── Data for review
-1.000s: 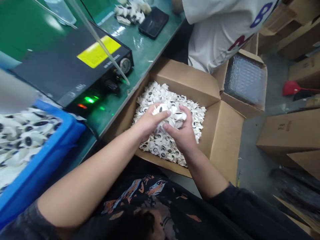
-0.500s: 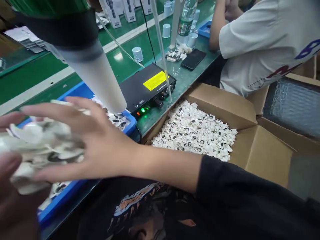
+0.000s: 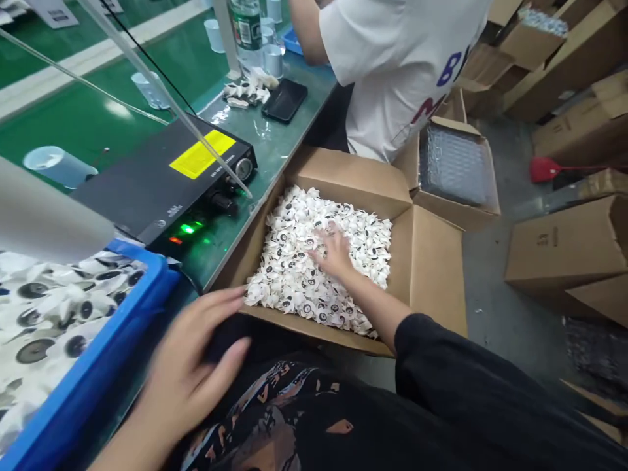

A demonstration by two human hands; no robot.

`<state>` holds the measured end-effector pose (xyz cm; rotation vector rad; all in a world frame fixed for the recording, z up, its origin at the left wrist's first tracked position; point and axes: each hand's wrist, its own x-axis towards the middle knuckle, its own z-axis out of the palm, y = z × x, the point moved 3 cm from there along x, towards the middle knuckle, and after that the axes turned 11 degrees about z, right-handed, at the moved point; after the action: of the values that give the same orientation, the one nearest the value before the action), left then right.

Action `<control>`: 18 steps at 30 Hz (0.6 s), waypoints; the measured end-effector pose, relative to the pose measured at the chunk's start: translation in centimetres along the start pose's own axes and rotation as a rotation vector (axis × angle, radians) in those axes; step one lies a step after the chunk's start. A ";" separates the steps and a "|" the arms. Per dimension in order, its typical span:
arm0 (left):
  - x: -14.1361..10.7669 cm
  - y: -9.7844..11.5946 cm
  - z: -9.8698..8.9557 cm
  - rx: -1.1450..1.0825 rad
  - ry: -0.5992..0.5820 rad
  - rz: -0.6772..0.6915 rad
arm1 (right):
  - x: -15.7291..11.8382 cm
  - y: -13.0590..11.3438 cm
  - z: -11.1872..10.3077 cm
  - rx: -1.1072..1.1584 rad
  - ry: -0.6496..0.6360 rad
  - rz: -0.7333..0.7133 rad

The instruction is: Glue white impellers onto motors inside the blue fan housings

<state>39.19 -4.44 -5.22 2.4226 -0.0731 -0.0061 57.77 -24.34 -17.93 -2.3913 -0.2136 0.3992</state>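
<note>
A cardboard box (image 3: 436, 275) holds a heap of small white bladed parts (image 3: 304, 268) with dark round centres, like little fan blades. On top of that heap lies my right hand (image 3: 334, 252), fingers spread among the parts. My left hand (image 3: 196, 360) is at the box's near left corner, fingers stretched and thumb apart, with nothing in it. To the left, a blue bin (image 3: 105, 347) contains more of the same white parts.
A black control unit (image 3: 167, 170) with lit indicators sits on the bench beside the bin. Beyond are a phone (image 3: 285, 100), a water bottle (image 3: 246, 33) and light-blue cups (image 3: 59, 167). A co-worker in a white shirt (image 3: 377, 59) is close behind the box. More cartons (image 3: 569, 248) stand at right.
Both hands have left the blue bin, where they held a bunch of white parts. The right hand is now in the box, the left near its corner, empty. The view has swung right.
</note>
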 end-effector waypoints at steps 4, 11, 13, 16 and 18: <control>10.4 -3.3 8.2 0.120 -0.225 -0.171 | 3.0 5.2 -0.4 -0.105 0.070 0.352; 14.1 -6.9 15.3 0.314 -0.333 -0.388 | -2.5 4.9 2.2 -0.288 -0.200 0.316; 13.3 -6.8 15.0 0.324 -0.379 -0.343 | -3.0 5.1 1.9 -0.310 -0.264 0.320; 13.1 -7.0 14.4 0.341 -0.406 -0.322 | -2.7 5.3 1.4 -0.328 -0.298 0.365; 13.1 -7.4 14.4 0.358 -0.403 -0.347 | -2.8 5.1 1.4 -0.335 -0.303 0.386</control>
<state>52.27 -9.02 -20.70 2.7224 0.1795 -0.6923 54.88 -28.00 -21.71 -2.6933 0.0556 0.9749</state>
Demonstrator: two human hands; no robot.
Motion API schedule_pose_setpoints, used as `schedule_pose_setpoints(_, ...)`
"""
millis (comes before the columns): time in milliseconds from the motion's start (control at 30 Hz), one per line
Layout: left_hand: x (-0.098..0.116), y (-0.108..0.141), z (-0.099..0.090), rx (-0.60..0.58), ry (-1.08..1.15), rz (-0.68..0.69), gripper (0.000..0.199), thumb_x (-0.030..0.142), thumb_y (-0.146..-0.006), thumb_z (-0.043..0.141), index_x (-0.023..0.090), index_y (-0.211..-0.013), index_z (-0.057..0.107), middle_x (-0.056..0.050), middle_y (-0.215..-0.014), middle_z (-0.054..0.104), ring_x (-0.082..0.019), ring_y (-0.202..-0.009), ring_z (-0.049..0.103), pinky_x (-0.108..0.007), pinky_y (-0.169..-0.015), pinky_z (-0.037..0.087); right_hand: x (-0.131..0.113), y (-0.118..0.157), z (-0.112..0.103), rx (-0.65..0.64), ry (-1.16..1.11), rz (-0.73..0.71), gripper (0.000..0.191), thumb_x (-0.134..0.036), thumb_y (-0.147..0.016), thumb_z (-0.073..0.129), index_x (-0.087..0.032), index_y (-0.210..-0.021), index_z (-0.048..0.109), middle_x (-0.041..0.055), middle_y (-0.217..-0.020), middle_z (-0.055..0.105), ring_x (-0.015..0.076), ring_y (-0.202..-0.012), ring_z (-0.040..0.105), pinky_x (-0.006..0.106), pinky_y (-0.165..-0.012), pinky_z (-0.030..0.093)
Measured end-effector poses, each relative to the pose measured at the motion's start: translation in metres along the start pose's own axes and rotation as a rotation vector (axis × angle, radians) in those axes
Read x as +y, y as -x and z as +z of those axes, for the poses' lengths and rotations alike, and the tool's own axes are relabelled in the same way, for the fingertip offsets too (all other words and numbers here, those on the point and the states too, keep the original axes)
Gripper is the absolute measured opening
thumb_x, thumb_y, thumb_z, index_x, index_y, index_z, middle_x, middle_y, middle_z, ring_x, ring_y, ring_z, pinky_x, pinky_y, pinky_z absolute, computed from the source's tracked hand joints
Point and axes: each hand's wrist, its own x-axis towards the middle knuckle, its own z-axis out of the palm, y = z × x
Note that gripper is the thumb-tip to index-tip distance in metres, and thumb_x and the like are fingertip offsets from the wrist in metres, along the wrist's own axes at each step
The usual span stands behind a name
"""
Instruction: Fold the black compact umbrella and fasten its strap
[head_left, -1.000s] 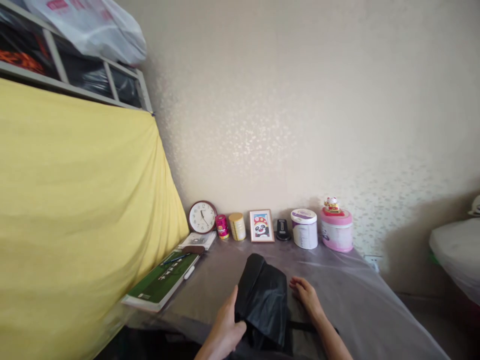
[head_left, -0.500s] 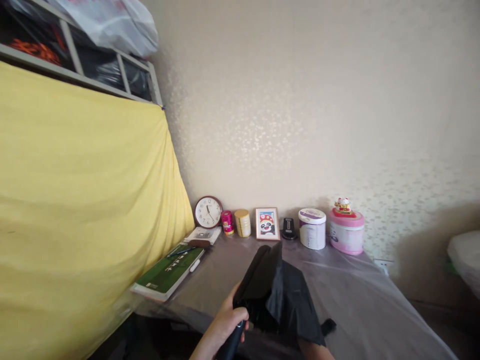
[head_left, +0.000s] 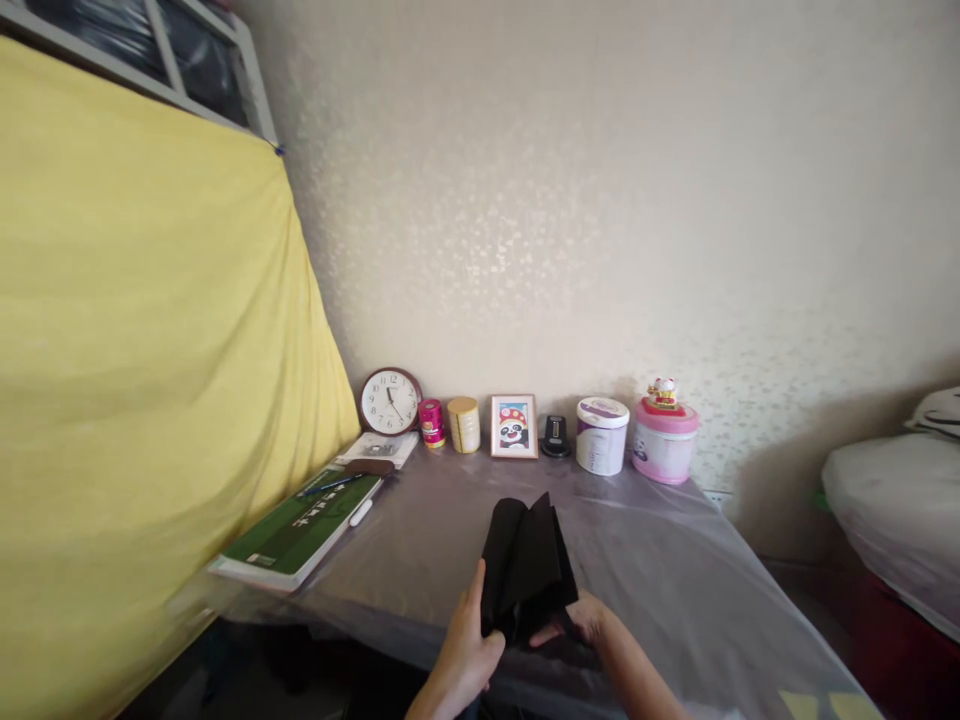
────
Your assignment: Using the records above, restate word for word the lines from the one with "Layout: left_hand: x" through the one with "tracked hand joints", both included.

Finished task:
Layout: left_hand: x (-0.098..0.116), y (-0.108..0.141), z (-0.099..0.090), rx (-0.60..0.58), ry (-1.08..1.15), rz (-0.68..0.69), gripper (0.000..0.199), thumb_x (-0.030..0.142), thumb_y (-0.146..-0.006), thumb_z (-0.043..0.141), index_x (-0.023..0.090), index_y (-0.211..-0.013), index_z (-0.057..0.107), middle_x (-0.056..0.050), middle_y (-0.215..-0.014), middle_z (-0.054..0.104), ring_x (-0.082..0.019), ring_y (-0.202..-0.009), ring_z (-0.049..0.103), pinky_x (-0.108..0.007), pinky_y (-0.169..-0.015), pinky_z (-0.037..0.087); right_hand: x (-0.131..0.113), y (-0.118..0.157), z (-0.112..0.103), rx (-0.65..0.64), ry (-1.16..1.11), rz (-0.73..0.71), gripper (0.000..0.191), thumb_x (-0.134..0.036), thumb_y (-0.147..0.016), thumb_z (-0.073..0.129), index_x (-0.087..0.032), index_y (-0.210..-0.021), index_z (-0.048..0.109), middle_x (-0.041..0.055), middle_y (-0.217..-0.020), middle_z (-0.055..0.105), ring_x (-0.015..0.076), ring_y (-0.202..-0.012), ring_z (-0.040..0.105), pinky_x (-0.006..0.106), pinky_y (-0.165..-0.012), pinky_z (-0.030..0.093)
Measured end-effector poses, each relative to the pose measured at the motion's start: translation in metres along the start pose's own axes and rotation as a rotation vector (axis × angle, radians) in those axes
Read x as +y, y as -x and z as +z of those axes, for the poses' lengths and rotations alike, and the tool's own axes are relabelled in the same way, for the fingertip offsets too (all other words and numbers here, those on the point and the states too, keep the original axes)
Gripper is the absolute measured opening
thumb_x, thumb_y, thumb_z, index_x, index_y, index_z, middle_x, middle_y, middle_z, ring_x, ring_y, ring_z, pinky_x, pinky_y, pinky_z absolute, computed from the source's tracked hand joints

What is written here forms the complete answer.